You are a vcpkg expert assistant. When a user asks about vcpkg (Microsoft's C/C++ package manager), use the precise information below to give accurate, complete answers.

## Additional References (load on demand)

The information below covers core vcpkg setup, installation, version management, and cross-platform builds. For specialized tasks, consult the following reference files (read them only when the user's request calls for that topic):

- **`references/registries.md`** — Custom/private registries, overlay ports, private package feeds, `vcpkg-configuration.json`, and default features. Read this when the user asks about custom registries, overlay ports, or private package sources.
- **`references/ci.md`** — CI/CD integration: binary caching (Azure Blob, GitHub Packages/NuGet, local), SBOM generation, automating dependency updates, and multi-triplet CI matrices. Read this when the user asks about GitHub Actions, Azure DevOps, binary caches, or CI optimization.
- **`references/troubleshooting.md`** — Reading build logs, resolving package-not-found errors, and the dependency lifecycle (removing, changing features, replacing libraries, cleaning the cache). Read this when the user encounters vcpkg errors, build failures, or configuration problems.

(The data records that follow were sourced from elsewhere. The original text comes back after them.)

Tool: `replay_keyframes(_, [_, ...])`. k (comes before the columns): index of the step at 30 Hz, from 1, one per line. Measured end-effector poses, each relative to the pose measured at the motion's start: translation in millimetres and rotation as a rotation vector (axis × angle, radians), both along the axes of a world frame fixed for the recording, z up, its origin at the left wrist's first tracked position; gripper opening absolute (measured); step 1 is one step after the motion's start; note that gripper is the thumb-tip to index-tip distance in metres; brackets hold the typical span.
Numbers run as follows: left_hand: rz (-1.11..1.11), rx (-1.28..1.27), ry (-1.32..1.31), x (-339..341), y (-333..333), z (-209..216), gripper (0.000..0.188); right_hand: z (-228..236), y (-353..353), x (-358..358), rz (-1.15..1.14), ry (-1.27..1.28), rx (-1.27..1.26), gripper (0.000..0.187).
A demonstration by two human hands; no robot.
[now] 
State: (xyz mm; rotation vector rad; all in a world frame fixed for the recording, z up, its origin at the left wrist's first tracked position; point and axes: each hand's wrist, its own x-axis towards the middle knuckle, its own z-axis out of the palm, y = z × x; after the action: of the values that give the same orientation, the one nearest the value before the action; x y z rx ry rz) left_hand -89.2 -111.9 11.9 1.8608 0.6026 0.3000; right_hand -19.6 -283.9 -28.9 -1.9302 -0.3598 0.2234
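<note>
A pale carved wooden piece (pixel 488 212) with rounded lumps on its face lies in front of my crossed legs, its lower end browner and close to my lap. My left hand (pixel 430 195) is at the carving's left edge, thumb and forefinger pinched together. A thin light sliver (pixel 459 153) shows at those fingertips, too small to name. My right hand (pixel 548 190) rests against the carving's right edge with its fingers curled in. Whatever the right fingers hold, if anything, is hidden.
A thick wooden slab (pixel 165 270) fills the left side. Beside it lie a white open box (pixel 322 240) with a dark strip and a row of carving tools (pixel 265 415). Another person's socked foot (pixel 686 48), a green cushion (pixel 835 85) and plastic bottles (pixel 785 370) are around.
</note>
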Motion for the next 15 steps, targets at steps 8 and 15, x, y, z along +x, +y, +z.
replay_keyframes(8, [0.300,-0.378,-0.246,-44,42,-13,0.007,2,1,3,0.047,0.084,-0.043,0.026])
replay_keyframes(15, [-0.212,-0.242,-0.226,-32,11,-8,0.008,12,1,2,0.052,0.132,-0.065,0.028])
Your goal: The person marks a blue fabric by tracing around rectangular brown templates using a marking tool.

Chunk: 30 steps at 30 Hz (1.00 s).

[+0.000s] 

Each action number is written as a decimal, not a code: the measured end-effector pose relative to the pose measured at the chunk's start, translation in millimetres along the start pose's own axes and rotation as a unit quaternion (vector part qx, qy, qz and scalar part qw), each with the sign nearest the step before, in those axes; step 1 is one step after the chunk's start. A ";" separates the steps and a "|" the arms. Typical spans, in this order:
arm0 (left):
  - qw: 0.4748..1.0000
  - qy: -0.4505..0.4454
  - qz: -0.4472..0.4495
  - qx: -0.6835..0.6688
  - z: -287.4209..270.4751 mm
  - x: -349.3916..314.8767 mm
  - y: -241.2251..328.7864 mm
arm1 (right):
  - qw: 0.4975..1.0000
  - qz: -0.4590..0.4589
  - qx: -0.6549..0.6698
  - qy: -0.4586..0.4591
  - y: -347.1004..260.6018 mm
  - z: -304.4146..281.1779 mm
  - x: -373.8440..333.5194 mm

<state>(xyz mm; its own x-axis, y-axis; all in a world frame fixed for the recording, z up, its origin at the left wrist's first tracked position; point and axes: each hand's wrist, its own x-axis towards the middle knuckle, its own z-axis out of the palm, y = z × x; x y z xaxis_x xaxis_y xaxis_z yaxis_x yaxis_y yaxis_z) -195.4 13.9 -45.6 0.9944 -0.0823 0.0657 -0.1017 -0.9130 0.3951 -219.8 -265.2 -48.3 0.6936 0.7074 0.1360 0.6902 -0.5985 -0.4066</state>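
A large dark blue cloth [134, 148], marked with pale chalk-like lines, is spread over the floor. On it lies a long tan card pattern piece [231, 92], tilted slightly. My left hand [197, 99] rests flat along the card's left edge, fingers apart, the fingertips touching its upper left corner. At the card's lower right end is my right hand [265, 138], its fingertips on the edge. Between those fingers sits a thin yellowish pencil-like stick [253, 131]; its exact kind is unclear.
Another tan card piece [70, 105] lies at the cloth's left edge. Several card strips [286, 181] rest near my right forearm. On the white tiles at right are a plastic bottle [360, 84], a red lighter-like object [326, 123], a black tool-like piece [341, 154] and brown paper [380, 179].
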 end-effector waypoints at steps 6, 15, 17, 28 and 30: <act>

## Important Behavioral Rules

### Classic vs. Manifest Mode

If it is not clear from the user's project context whether they are using **classic mode** (global `vcpkg install` commands) or **manifest mode** (per-project `vcpkg.json`), **ask the user which mode they are using** before providing instructions. Do not assume one or the other.

If the user is unsure which to choose, **recommend manifest mode**. Manifest mode is the preferred modern workflow because it:
- Tracks dependencies per-project (not globally)
- Supports version constraints and overrides
- Enables reproducible builds via `builtin-baseline`
- Works seamlessly with CI/CD (dependencies restore automatically)
- Supports features like dev-only dependencies, overlay ports, and custom registries

Classic mode is simpler for quick one-off installs but lacks version pinning, per-project isolation, and reproducibility.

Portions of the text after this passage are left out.